Work instructions:
Take the listing below and write it out again exactly, skipping any picture that it holds.

Data extract:
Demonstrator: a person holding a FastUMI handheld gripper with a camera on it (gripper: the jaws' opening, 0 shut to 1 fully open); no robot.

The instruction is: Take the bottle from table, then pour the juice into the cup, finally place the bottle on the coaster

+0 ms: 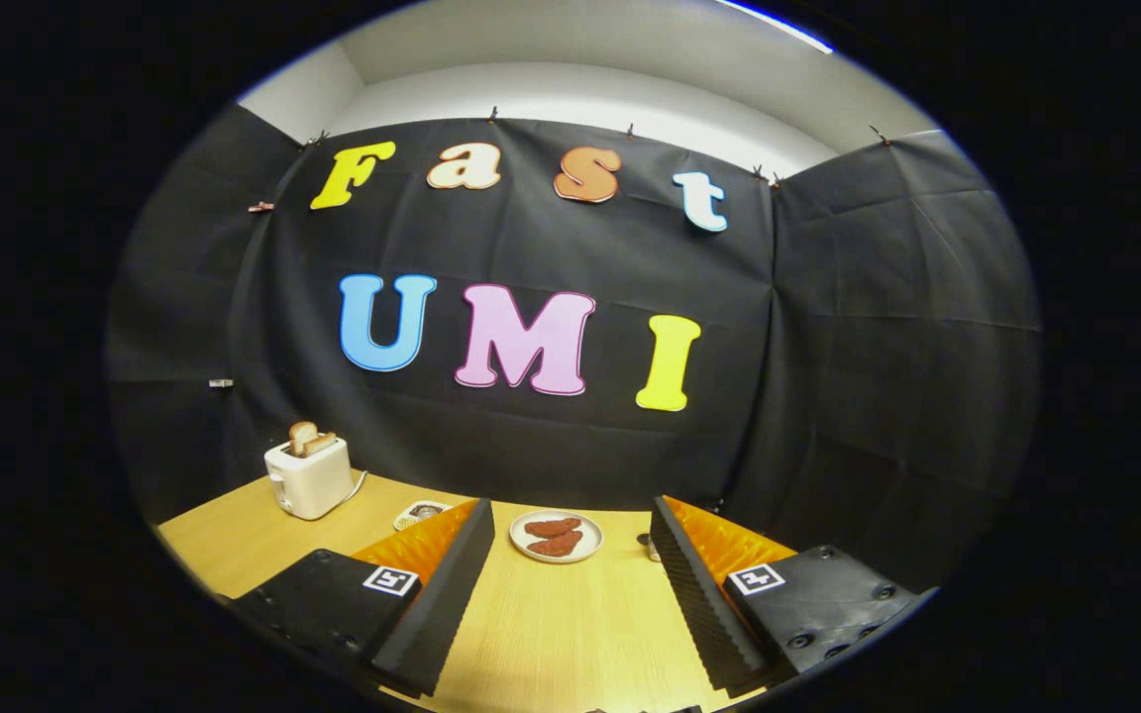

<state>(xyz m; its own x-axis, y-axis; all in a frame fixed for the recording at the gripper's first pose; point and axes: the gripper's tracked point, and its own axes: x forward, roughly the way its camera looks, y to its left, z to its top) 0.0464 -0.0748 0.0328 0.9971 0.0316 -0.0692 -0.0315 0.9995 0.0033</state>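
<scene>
jaws point(570, 584): wide apart, nothing between them, just bare wooden surface point(570, 634)

plate point(557, 537): straight ahead past the jaws, couple of reddish food pieces on it, my landmark here

small dark thing point(644, 541): just right of the plate, half hidden by the right finger, can't tell what it is

small square thing point(421, 514): left of the plate, maybe the coaster, honestly not sure

toaster point(309, 477): further left and behind, toast sticking up

bottle: can't spot it or the cup, so I can't say which way it lies or how it stands; guess you'd tilt down first
</scene>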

Answer to the problem:
Demonstrator: a person holding a FastUMI handheld gripper with a camera on it (gripper: the jaws' opening, 0 shut to 1 fully open); no robot.

The instruction is: Take the bottle from table, then pour the juice into the cup, finally place the bottle on the coaster

+0 ms: 

<state>(xyz m; its own x-axis, y-axis; all in a frame fixed for the recording at the gripper's first pose; point and axes: the gripper's tracked point, and its own axes: x forward, roughly the way its camera looks, y to its left, z to its top) 0.0464 -0.0748 0.0328 0.9971 0.0316 -0.0692 -0.0315 0.9995 0.0033</state>
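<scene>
jaws point(570, 584): wide apart, nothing between them, just bare wooden surface point(570, 634)

plate point(557, 537): straight ahead past the jaws, couple of reddish food pieces on it, my landmark here

small dark thing point(644, 541): just right of the plate, half hidden by the right finger, can't tell what it is

small square thing point(421, 514): left of the plate, maybe the coaster, honestly not sure

toaster point(309, 477): further left and behind, toast sticking up

bottle: can't spot it or the cup, so I can't say which way it lies or how it stands; guess you'd tilt down first
</scene>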

No further answer is expected.